What you should do: Beginning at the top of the data below, write out every line exactly until you reach the line with "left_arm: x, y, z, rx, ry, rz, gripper", and include that line.
------ Provided material
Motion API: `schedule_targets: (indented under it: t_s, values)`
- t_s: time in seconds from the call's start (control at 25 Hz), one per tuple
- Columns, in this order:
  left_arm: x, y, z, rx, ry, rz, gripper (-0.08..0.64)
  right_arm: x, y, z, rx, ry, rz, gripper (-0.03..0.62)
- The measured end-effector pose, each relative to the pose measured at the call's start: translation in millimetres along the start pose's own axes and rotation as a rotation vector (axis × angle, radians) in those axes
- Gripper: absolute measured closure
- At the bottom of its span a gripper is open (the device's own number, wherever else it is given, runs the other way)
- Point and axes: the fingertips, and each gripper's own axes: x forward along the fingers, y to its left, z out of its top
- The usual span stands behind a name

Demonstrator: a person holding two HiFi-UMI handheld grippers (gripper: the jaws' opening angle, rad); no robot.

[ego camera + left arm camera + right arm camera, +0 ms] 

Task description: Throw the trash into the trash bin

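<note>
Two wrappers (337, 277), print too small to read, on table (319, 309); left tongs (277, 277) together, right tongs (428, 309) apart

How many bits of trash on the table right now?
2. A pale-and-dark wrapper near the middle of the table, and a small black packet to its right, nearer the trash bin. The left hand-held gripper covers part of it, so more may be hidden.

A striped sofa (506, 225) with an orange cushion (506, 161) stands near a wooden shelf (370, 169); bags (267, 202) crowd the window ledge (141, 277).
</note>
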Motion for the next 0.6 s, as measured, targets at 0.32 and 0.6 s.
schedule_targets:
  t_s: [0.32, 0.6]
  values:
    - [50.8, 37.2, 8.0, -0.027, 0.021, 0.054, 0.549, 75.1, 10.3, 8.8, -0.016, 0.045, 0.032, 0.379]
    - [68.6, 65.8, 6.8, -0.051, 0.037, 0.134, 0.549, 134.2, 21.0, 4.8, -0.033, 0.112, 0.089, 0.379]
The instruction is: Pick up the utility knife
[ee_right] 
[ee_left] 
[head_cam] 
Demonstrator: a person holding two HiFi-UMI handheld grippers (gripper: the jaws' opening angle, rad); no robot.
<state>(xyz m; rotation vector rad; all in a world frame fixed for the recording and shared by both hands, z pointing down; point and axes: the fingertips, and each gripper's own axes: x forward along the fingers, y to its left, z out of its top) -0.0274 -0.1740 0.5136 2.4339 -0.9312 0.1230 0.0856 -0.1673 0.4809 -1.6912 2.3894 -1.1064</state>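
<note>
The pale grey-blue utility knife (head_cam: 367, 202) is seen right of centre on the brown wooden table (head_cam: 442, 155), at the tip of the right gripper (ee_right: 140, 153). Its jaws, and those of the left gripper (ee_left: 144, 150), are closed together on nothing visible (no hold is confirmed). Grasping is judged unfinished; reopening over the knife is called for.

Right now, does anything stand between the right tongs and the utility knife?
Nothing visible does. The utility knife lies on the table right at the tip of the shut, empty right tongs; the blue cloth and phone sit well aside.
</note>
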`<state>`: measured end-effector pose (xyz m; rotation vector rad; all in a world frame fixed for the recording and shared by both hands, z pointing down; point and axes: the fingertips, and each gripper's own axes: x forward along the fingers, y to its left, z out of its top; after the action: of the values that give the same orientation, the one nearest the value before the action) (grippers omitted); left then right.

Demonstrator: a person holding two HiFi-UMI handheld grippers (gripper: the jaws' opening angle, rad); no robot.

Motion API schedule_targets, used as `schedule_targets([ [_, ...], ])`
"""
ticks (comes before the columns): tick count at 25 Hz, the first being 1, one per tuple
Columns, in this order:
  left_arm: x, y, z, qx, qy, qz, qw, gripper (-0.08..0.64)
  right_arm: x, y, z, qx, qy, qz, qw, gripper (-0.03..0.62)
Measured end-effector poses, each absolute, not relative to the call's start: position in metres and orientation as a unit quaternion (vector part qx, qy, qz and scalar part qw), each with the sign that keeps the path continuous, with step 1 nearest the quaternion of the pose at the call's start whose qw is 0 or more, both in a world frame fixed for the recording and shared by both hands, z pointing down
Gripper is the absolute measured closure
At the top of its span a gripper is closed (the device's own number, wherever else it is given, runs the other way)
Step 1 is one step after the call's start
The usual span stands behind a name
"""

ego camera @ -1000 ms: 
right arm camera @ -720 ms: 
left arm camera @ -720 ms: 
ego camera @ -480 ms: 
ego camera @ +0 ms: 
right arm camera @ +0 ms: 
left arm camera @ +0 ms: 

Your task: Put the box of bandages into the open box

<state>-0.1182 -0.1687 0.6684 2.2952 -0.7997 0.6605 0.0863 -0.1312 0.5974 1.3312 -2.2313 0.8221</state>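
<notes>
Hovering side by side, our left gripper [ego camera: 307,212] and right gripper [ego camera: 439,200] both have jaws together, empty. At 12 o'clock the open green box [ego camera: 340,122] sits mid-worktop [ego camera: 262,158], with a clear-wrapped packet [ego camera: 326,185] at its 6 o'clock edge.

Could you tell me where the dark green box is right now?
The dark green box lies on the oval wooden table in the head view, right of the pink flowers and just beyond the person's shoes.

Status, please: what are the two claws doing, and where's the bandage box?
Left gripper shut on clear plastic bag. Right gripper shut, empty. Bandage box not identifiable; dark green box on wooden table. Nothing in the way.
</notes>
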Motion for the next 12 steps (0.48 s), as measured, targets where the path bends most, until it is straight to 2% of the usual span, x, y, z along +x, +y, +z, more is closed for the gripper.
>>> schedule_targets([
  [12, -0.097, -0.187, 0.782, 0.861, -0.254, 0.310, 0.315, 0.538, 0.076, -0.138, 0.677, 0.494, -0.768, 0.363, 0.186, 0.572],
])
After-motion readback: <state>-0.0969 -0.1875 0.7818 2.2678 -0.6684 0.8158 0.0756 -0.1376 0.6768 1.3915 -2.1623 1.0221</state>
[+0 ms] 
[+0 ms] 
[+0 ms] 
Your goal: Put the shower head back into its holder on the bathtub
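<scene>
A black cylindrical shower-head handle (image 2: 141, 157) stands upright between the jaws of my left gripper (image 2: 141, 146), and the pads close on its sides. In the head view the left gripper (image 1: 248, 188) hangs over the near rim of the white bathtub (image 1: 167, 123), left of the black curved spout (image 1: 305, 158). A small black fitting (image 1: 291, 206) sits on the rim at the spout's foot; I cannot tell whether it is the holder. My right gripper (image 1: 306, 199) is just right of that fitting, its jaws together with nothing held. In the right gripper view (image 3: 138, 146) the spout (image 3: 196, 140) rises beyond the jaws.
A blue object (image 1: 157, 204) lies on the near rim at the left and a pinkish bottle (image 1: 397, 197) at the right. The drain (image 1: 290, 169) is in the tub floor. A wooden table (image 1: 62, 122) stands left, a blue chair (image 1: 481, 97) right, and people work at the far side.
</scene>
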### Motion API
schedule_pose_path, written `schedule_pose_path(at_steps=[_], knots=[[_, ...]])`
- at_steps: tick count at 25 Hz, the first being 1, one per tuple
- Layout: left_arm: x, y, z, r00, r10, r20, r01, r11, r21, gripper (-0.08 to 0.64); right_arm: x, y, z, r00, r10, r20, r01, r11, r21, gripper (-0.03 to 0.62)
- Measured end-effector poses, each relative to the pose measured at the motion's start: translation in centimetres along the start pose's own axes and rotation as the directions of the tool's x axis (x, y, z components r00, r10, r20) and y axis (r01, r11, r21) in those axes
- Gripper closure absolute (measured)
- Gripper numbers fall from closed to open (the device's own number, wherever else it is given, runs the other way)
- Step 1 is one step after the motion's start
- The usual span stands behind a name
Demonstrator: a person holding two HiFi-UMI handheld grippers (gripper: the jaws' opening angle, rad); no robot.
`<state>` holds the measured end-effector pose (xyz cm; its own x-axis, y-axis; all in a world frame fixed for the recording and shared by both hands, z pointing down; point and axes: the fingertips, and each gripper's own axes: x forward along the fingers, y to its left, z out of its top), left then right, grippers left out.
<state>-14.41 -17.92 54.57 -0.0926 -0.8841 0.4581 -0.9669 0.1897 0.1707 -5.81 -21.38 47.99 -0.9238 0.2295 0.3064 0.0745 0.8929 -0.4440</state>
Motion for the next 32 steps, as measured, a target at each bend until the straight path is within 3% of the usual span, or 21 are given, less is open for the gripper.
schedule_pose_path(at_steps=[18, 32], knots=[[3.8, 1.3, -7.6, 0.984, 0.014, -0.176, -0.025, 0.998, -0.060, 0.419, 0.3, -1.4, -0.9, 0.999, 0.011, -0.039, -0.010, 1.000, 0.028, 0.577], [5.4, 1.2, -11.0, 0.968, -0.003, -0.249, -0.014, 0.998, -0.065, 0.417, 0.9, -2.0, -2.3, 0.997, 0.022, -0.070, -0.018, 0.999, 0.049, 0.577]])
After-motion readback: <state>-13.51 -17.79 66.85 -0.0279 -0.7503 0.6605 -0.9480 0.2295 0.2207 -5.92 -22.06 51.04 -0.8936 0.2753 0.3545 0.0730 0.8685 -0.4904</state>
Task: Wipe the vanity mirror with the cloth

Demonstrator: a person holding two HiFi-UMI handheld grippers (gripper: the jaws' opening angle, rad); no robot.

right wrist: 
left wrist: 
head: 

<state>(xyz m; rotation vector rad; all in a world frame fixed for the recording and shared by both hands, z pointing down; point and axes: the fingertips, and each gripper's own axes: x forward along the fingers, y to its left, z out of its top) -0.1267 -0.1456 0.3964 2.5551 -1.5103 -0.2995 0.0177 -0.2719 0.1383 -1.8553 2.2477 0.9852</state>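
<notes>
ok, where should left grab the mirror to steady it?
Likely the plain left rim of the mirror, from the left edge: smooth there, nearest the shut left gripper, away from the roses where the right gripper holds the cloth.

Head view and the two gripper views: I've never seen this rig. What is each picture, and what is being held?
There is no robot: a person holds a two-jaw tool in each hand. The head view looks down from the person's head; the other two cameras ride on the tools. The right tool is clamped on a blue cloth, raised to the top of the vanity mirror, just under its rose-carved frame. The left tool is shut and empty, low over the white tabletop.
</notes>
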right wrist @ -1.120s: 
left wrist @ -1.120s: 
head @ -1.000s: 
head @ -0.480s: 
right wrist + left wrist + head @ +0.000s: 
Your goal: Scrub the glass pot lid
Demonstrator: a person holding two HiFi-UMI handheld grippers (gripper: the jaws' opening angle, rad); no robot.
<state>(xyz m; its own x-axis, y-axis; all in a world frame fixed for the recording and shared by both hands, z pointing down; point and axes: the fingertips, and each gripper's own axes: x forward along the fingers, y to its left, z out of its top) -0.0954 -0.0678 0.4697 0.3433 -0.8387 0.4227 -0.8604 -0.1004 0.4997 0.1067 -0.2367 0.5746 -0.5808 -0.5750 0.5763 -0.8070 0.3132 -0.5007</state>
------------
Written answer:
Motion API: `schedule_targets: (indented under it: t_s, values)`
- t_s: time in seconds from the call's start (control at 25 Hz), one per tuple
- Columns, in this order:
  left_arm: x, y, z, rx, ry, rz, gripper (-0.08..0.64)

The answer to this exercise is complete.